After leaving the South Sudan wearing the war to Uganda, it was the “biggest dream” in Goi was to become a model.

Getty Images Art Akol, which wears a dark green jacket, gets colorful makeup by a makeup artist behind the scenes at the IBIZA collection exhibition during the London Fashion Week-February 2025.Gety pictures

When the AROP AKOL was first explored in 2019, she says she felt exploited, and fee models are expected

Imagination became a reality in the past year only, when it was explored by the agents via Facebook. In her first job, I walked to the Italian fashion giant Roberto Cavalli.

“I was very excited and ready for my first season … I was really tense and afraid, but I said to myself:” I can make it ” – because it was a dream,” says Goi, I spoke to the BBC of Milan, after I got out of the last minute job.

But some Sudanese models in southern Sudanese had more loud trips.

Investigation by the British newspaper The Times I found that two refugees living in a camp in Kenya were only transferred to Europe to be told that they were suffering from malnutrition on orbit.

After completing the modeling functions, many others were informed that they owe their agencies to thousands of euros – where some contracts determine that visas and air flights must be paid, and the models are usually in earning money.

Akol says she has faced a similar case. When it was explored in 2019, the agency concerned asked her to outperform many of the fees – the fees that you know now are that agencies do not usually request.

“I was asked for money to register, and money for that, for that. I couldn’t manage all of this. I am struggling, my family is struggling, so I can’t manage all of this,” she says.

Mogz_Pics models wear beige dresses walking in one file during the South Sudan Fashion Week.Mogz_Pics

Its co -founder says that the models that were on the platform at the Fashion Week in South Sudan have continued to obtain international jobs

Three years later, while she was in Uganda, she was eventually explored by a more well -known agency.

Deng, who helps southern Sudanese models emerging in the production of a portfolio, tells BBC that some have complained that they would receive their salaries in exchange for jobs in clothes, instead of money.

Many models also face another challenge – their family depicting their career.

“They do not want it and do not want it now,” says Akol, who now lives in London.

“But we are [models] I managed to go out and say: “We [a] A young country. We need to go there and meet people. We need to do things that anyone else does. “

Deng says that those who live in urban areas have become more open, but some are similar to some models from South Sudan modeling of prostitution.

He says that parents are wondering about the entire concept – and they wonder why their daughters will “walk in front of people.”

Deng remembers a young woman who was helping her to fly in her first international job. Not satisfied with the fact that she will start, the woman’s family followed her to the airport and prevented her from entering the plane.

Getty Images Alek Wek in a red dress smiling at the camera during the 2024 Fashion Awards ceremony after a party by Pandora in Royal Albert Hall in London, UK - December 2024Gety pictures
Getty Images for Victoria's Secret Anok YAI puts, wearing a Lassi summit, earrings and wings attached to its back.Getty Images for Victoria’s Secret

Aleck Week, who spread for the first time in a car park in London in 1995, was one of the first southern Sudanese models to find global success

Model Anuk Yay was born in Egypt after her family fled from South Sudan

But Deng says, the woman’s relatives came in the end, and she has since been designed for a higher underwear brand.
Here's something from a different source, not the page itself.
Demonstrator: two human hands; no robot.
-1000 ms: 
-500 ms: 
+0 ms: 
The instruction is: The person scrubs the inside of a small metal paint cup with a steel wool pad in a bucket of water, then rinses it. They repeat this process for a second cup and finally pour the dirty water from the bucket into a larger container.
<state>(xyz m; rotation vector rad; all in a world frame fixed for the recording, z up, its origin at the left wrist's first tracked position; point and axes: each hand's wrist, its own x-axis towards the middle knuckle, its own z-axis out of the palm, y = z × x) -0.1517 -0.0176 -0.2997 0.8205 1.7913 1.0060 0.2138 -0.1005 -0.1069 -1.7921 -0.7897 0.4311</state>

“This girl is actually the family’s breadwinner. She takes all her brothers to school and no one talks about it as a bad thing.”
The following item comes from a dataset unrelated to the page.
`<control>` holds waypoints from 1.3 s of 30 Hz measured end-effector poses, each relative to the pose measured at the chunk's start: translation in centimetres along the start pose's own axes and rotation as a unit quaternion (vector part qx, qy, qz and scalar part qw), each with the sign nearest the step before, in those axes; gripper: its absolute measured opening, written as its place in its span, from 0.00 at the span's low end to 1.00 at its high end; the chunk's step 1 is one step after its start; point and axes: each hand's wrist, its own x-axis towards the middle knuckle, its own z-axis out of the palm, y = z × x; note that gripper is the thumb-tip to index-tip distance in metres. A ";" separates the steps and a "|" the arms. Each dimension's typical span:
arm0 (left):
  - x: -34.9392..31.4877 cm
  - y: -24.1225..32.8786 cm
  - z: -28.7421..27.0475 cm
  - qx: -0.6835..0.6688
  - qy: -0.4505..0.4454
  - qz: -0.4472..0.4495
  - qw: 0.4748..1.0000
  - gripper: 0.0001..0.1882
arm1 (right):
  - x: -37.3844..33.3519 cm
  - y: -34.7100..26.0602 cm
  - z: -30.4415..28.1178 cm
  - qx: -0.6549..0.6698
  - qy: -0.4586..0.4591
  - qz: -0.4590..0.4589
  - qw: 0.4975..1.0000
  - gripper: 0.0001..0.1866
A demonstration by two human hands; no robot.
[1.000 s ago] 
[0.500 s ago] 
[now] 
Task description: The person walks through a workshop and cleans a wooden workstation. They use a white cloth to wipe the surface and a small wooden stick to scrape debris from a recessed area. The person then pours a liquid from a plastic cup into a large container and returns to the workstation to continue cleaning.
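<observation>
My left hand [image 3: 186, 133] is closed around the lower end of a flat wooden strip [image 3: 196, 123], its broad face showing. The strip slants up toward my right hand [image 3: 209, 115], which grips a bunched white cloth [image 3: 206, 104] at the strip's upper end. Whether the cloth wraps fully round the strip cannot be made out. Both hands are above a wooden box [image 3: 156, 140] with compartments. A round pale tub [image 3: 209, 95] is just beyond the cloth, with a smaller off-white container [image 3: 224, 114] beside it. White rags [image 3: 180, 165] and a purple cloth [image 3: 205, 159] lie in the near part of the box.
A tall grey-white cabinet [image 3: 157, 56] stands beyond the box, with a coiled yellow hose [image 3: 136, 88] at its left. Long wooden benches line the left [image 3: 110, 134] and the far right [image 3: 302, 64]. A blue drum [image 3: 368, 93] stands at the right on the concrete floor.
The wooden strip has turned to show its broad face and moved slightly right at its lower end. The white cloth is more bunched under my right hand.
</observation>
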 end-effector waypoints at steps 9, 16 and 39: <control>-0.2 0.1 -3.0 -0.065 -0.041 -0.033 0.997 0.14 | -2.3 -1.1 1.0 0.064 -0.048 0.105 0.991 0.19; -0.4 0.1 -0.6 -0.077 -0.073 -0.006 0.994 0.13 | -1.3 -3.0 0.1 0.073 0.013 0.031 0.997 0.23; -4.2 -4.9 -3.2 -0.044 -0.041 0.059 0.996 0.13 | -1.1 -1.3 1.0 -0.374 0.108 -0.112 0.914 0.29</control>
It is “proud” to see this model – and others from South Sudan – on the global stage and although the industry is taking place through directions, DENG does not believe that southern Sudanese models will go out of fashion.

Goi agrees, saying that there is a “increasing demand for diversity” in fashion.

Akol also believes that South Sudan is here to stay, saying: “Alec Wiki was doing it before my birth and still doing it now.

“South Sudanese models will take a long way.”